Despite Agentic AI being the new ‘buzz word’ in the AI domain, there is no universally agreed-upon definition of what it actually is. “AI agents” and “agentic AI” are sometimes used interchangeably, while other firms try and draw distinct definitions between the two terms. It is a reflection of how new and ‘untested’ this methodology is in real world environments that the 78% adoption of AI drops to less than 1% of enterprise applications actively using agentic AI techniques in 20242. Regardless, there are some key functionalities that overlap the various definitions used. Three of the most important aspects of agentic AI are:
- Adaptability: The ability to respond and learn from past interactions and events, in theory improving on every iteration.
- Multimodal: The capacity to ingest from different sources, platforms and locations to enhance the decision-making process.
- Driven: Being configured based on predefined goals (that may or may not evolve) to pursue particular objectives
Most of these are not dissimilar to concepts like fine tuning models, multi shot learning or RAG techniques which can be layered on top of traditional data driven LLMs. However, the biggest change and aspect that separates agentic AI from its predecessors is the concept of autonomy.

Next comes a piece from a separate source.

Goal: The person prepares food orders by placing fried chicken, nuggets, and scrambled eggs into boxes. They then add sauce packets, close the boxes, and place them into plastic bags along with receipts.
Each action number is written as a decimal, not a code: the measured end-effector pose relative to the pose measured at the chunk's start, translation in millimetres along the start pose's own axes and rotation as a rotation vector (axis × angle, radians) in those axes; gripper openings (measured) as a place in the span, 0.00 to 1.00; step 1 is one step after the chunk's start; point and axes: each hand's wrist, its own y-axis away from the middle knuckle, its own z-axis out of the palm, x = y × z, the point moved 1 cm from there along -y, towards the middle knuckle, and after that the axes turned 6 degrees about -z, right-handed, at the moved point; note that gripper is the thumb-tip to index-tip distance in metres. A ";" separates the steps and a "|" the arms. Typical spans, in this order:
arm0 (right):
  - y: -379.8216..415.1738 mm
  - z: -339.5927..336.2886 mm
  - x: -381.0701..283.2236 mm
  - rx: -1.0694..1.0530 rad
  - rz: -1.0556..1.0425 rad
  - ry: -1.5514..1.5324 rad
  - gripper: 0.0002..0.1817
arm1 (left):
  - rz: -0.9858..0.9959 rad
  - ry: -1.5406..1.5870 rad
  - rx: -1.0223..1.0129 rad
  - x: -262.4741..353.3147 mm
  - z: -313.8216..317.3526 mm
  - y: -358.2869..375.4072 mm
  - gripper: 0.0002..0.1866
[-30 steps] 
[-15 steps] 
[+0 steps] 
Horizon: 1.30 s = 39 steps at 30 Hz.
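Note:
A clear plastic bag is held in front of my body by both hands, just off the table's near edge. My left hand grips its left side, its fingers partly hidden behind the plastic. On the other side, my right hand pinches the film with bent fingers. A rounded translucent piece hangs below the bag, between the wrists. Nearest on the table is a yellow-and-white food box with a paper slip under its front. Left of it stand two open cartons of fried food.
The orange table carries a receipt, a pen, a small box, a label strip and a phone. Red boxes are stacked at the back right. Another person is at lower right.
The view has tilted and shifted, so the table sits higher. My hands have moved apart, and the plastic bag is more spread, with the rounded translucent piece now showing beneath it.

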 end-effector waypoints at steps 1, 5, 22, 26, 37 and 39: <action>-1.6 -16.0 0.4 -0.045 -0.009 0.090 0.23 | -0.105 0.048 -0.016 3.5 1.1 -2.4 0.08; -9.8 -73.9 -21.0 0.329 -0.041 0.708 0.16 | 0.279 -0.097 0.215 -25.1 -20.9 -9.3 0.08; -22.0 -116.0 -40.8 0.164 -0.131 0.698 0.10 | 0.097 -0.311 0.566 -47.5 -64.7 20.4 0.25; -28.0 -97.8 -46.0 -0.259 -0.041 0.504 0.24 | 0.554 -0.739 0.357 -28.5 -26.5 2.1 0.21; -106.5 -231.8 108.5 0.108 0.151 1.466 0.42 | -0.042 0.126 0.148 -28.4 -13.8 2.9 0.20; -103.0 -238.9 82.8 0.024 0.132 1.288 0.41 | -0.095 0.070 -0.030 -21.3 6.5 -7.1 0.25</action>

That is, the ability to function and react to the given data without a human in the loop. It is the ability to remove the human interaction with AI that provides the real potential for a step change in the way that the process works.
So, how does Agentic AI work?
Agentic AI is typically more of a structure of different LLMs working together, to generate a single flow from one end of the task to be completed to the other. Each of these LLMs is given a role and interact with one another. They are typically exposed to external data points and databases and are given a higher level of permission than a typical LLM model would have to perform the necessary actions, allowing for a potentially vast time saving. A good example of agentic AI in action is through autonomous cars. A singular AI agent is tasked with the objective to “drive from A to B”. This then assess the objective, before tasking other LLMs: One to look at traffic data, and provide analysis of the best route, one to ingest and analyse potential immediate risks around the car, and provide the data required to ensure safety, another to investigate the current laws of the road being driven such as speed limits, give way signs etc. This is all fed to a decision engine, which then acts to propel the car in the correct direction safely. By definition, these LLMs need access to the data, to analyse correctly.

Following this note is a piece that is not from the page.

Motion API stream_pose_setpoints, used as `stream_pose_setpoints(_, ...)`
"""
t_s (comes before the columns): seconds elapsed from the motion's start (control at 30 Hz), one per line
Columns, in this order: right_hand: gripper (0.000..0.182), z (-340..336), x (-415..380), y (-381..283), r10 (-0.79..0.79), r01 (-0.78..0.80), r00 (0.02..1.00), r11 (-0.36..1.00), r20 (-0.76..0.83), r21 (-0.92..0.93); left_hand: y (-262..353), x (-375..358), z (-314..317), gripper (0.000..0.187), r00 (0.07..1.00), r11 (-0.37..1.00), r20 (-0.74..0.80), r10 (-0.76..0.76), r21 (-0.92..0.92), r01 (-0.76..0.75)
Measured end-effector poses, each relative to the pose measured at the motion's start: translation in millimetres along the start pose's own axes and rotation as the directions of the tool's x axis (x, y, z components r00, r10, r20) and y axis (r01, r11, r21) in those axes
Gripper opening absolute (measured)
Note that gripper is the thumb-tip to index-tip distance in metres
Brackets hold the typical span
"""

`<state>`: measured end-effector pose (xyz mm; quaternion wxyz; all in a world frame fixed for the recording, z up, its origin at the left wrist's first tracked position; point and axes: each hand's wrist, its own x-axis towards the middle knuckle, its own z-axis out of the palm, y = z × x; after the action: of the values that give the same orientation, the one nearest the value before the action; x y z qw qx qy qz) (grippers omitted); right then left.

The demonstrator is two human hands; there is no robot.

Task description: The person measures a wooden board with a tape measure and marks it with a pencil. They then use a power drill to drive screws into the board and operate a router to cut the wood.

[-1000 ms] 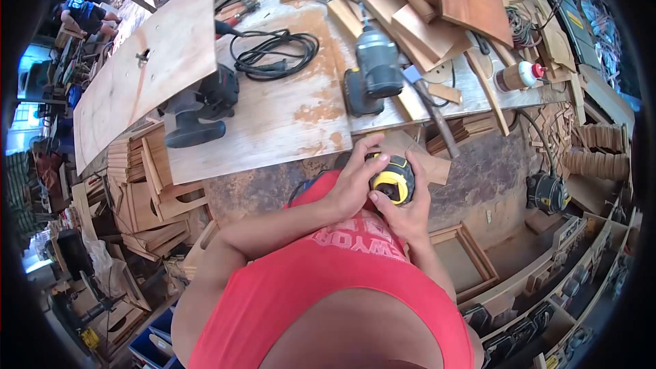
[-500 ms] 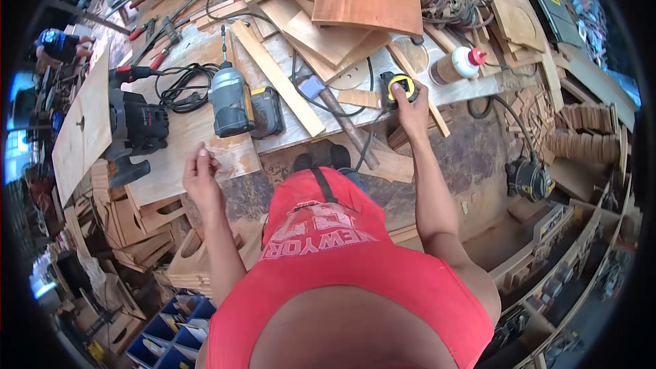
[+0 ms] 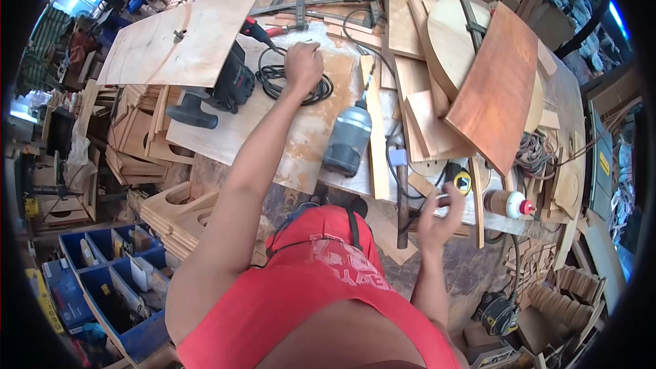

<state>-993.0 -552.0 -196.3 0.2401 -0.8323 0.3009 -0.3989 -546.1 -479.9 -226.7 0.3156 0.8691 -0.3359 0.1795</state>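
Observation:
My left hand is raised over the coiled black cable, its fingers curled in. What they hold, if anything, is hidden. My right hand is at the bench's front edge with fingers bent but apart. Just beyond its fingertips lies a yellow and black tape measure. Between my hands a cordless drill with a long bit lies on the bench, beside a narrow wooden strip. A hammer lies right of the strip, its handle sticking out past the edge.
A black power tool stands beside a raised plywood panel at left. Wooden boards and a reddish curved panel are stacked at right, near a red-capped glue bottle. Clamps lie at the back; a blue divided bin stands low left.
My view has turned left. My left hand has reached forward over the cable. My right hand has let go of the tape measure and drawn back towards me.

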Motion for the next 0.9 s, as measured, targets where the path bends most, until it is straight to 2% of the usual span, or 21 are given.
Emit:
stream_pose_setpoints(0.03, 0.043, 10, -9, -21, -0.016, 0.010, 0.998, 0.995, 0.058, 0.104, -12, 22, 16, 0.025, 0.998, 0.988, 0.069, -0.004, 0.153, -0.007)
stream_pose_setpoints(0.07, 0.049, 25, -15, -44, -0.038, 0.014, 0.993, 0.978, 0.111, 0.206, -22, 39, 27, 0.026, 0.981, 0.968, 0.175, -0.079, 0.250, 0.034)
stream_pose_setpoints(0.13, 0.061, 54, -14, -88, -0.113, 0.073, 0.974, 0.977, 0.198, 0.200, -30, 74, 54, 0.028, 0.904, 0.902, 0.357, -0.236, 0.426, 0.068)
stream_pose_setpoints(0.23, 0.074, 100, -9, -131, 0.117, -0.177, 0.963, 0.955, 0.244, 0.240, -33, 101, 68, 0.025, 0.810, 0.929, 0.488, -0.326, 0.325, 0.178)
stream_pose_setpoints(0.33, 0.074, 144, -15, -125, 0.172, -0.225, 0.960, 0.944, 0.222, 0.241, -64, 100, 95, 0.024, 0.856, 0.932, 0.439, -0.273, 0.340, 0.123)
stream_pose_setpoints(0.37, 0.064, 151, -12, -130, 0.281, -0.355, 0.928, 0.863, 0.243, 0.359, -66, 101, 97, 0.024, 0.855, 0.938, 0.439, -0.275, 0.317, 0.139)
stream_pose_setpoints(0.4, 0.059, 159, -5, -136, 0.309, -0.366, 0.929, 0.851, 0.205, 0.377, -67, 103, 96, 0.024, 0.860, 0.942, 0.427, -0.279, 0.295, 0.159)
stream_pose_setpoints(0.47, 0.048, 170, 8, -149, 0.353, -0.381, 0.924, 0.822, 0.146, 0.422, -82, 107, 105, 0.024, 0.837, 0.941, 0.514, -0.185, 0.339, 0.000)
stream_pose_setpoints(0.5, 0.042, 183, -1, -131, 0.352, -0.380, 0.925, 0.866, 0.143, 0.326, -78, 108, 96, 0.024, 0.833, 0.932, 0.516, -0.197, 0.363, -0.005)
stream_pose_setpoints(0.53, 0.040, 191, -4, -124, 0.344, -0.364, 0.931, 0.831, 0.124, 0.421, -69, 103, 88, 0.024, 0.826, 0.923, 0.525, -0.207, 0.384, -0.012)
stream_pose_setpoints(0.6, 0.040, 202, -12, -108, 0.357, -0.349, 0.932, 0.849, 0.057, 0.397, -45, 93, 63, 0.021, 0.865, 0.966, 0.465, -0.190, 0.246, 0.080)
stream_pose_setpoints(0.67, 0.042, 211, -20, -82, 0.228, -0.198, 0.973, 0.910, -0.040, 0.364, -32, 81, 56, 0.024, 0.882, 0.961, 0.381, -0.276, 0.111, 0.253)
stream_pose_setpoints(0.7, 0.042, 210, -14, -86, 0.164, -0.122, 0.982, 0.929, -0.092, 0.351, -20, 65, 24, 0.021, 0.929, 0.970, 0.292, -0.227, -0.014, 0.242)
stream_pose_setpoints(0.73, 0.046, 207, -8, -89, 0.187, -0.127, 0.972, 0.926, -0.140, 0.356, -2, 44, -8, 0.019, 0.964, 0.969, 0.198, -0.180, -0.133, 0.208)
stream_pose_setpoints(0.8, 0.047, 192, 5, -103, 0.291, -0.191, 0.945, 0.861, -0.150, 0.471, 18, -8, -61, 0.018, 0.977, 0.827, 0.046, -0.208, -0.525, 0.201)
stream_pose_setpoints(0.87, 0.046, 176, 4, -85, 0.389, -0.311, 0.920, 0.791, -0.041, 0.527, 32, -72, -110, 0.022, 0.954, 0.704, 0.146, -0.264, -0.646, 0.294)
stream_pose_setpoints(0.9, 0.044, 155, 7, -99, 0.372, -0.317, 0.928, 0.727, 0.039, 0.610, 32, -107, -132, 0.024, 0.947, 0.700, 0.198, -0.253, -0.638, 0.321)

However, it is the concept of taking the human out of the loop, and automating the underlying actions, that is the key difference between agentic AI and the LLM AI that has been typically used since 2022. It is also the piece of the puzzle that raises the biggest pros, and scariest pitfalls, of using AI agents when a human in the loop workflow would also work.
Simple Model
‘I want to accomplish X’ (1 human step)
A basic LLM setup example. Here the human user optimises for one step, and then manually completes the rest of the task assigned.

Complex Model
‘I want to accomplish X’ (3 human steps)
A more involved (but not agentic) setup. Here the human user has optimised for all steps, but is still involved at every step of the process. While this takes time, it also allows for manual correction at every step.

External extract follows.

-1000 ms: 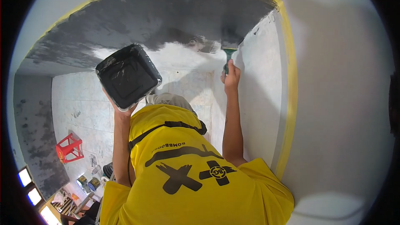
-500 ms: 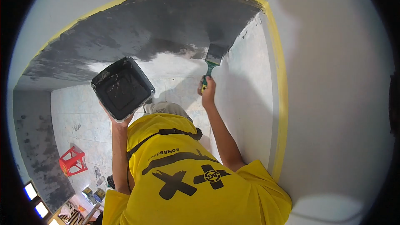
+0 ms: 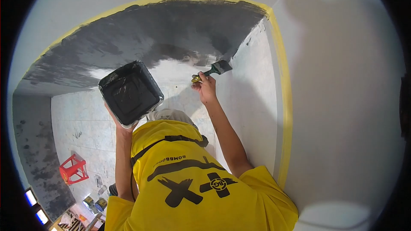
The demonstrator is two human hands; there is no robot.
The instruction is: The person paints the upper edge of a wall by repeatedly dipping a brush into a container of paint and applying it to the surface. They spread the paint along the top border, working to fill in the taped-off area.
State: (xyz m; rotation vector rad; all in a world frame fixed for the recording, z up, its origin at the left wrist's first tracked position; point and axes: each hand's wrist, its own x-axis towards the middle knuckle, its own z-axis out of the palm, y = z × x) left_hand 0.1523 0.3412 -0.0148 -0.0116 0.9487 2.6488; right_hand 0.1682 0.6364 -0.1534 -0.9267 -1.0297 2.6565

- Initial response triggers second prompt
- Second response
- Second response triggers third prompt
- Final response to accomplish X
Agentic Model
(1 human step)
An agentic AI setup. In this process the amount of human work has been minimised, so is the most optimal for speed. In this setup, the human user cannot correct at every step.

Pros of using agentic AI
There are clear advantages to using agentic AI in areas that make sense to. Most of these all fall broadly into the category of optimising time and process to allow for a quicker turnaround in mundane, repetitive or ‘administrative heavy’ tasks. In product development it can quickly enhance innovation by streamlining prototyping, testing, and then refining a product to fit a given task. Data processing and analysis can move quicker through each step of an extraction and analysis piece, discerning the data, and then determining the summary of the extracted data without the need for human interaction to begin the next step. This results in a massive increase in the efficiency of operations.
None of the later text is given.